DIRECTIONS FOR THIS TASK
Identify and pull out each line of the entries in which "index" occurs.
== Segment start ==
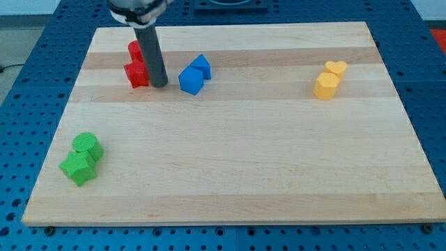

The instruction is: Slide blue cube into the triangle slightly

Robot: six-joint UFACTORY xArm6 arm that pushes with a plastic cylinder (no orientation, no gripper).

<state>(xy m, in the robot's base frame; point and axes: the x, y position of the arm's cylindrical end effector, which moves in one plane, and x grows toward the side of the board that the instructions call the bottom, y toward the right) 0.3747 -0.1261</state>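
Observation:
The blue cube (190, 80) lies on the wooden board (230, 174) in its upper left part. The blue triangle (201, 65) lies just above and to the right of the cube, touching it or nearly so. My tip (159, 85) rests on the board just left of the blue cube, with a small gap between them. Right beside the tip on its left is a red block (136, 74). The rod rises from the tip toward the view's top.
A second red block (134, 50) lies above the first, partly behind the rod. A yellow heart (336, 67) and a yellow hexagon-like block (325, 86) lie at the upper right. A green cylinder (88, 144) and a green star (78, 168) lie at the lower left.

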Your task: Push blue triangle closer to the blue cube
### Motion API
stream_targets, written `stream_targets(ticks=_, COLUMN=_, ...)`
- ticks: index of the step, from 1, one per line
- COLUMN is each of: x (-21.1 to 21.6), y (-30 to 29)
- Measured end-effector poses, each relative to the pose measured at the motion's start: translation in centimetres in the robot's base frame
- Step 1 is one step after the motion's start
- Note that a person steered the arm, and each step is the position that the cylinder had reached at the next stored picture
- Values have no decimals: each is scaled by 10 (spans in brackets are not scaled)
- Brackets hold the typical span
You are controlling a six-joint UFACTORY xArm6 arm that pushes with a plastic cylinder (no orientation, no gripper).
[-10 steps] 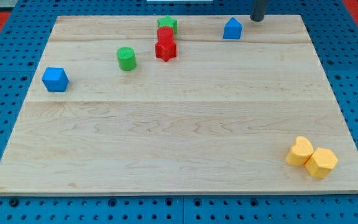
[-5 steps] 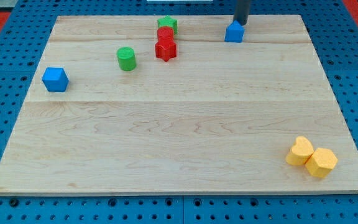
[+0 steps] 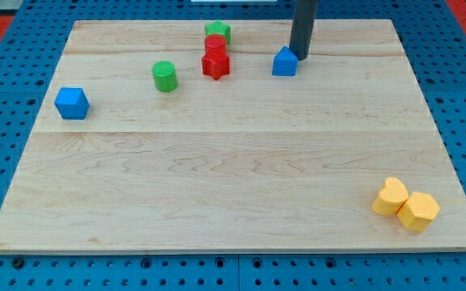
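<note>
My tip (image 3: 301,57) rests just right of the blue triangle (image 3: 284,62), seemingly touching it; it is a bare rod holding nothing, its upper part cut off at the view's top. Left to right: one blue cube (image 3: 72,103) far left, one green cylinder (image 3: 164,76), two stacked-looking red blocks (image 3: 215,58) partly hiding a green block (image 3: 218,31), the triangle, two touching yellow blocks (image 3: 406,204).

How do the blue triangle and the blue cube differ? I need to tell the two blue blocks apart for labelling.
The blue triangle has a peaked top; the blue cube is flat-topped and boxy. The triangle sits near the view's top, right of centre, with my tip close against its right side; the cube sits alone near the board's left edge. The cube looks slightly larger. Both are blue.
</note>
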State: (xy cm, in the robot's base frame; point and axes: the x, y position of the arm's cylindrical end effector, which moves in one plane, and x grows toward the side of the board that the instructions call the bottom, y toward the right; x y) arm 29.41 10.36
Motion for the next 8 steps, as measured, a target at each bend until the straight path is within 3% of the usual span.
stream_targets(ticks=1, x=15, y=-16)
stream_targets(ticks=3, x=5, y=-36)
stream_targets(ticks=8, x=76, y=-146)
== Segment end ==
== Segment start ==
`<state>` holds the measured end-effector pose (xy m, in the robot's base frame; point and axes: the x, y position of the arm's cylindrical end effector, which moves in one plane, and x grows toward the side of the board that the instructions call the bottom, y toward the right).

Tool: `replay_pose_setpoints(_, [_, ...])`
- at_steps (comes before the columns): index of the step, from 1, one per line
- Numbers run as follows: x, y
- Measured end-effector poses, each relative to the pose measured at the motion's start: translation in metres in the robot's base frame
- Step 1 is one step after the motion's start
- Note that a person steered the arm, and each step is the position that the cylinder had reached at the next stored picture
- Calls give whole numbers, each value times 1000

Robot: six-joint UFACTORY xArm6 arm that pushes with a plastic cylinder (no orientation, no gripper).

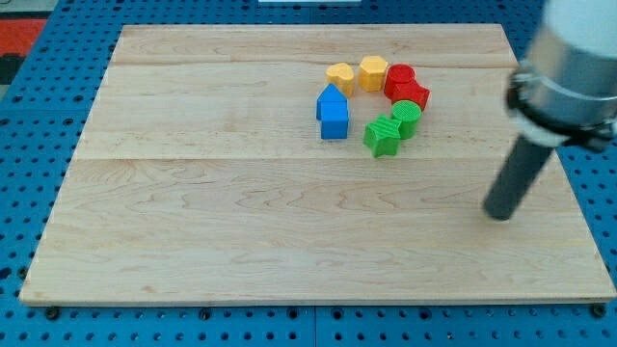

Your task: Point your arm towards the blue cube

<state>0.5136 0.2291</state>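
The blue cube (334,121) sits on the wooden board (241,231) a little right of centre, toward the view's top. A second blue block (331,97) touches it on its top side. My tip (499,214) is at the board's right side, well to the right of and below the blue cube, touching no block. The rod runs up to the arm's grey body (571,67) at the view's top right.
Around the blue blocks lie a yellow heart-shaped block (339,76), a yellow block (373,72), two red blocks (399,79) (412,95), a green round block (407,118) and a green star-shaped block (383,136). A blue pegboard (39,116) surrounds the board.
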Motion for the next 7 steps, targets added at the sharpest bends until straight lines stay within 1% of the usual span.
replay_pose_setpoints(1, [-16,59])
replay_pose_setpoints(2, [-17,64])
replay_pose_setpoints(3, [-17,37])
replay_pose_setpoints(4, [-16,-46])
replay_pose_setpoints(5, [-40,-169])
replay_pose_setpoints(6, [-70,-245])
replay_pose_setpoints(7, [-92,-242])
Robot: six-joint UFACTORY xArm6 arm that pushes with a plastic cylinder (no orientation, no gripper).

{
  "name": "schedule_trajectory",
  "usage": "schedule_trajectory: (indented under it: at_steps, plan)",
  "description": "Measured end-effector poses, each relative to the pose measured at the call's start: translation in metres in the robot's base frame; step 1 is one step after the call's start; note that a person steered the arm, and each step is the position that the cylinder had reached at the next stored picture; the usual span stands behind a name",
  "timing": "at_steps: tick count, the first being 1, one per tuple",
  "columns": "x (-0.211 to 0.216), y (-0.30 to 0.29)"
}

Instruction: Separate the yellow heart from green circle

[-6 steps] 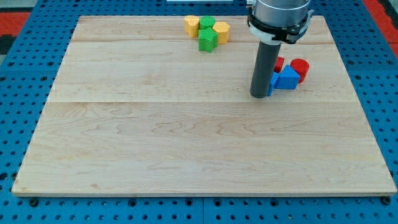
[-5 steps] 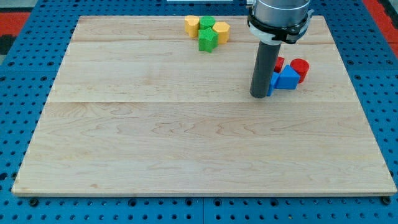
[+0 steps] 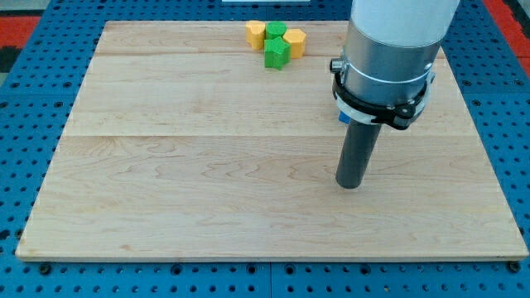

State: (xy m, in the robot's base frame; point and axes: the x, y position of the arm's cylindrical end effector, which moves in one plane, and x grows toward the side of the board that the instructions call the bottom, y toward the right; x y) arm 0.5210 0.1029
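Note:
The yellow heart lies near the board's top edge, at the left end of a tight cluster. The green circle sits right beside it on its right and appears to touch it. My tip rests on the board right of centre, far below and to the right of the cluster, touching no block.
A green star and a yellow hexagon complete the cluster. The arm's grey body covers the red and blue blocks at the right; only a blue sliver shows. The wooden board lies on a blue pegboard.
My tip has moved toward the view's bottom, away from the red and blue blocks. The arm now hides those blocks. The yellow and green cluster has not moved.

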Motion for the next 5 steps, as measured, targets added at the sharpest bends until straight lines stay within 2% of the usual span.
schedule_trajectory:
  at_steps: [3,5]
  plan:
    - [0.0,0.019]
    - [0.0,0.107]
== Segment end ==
SOLUTION TO THIS TASK
- ticks: index of the step, from 1, one per line
- at_steps (comes before the columns): index of the step, from 1, one per line

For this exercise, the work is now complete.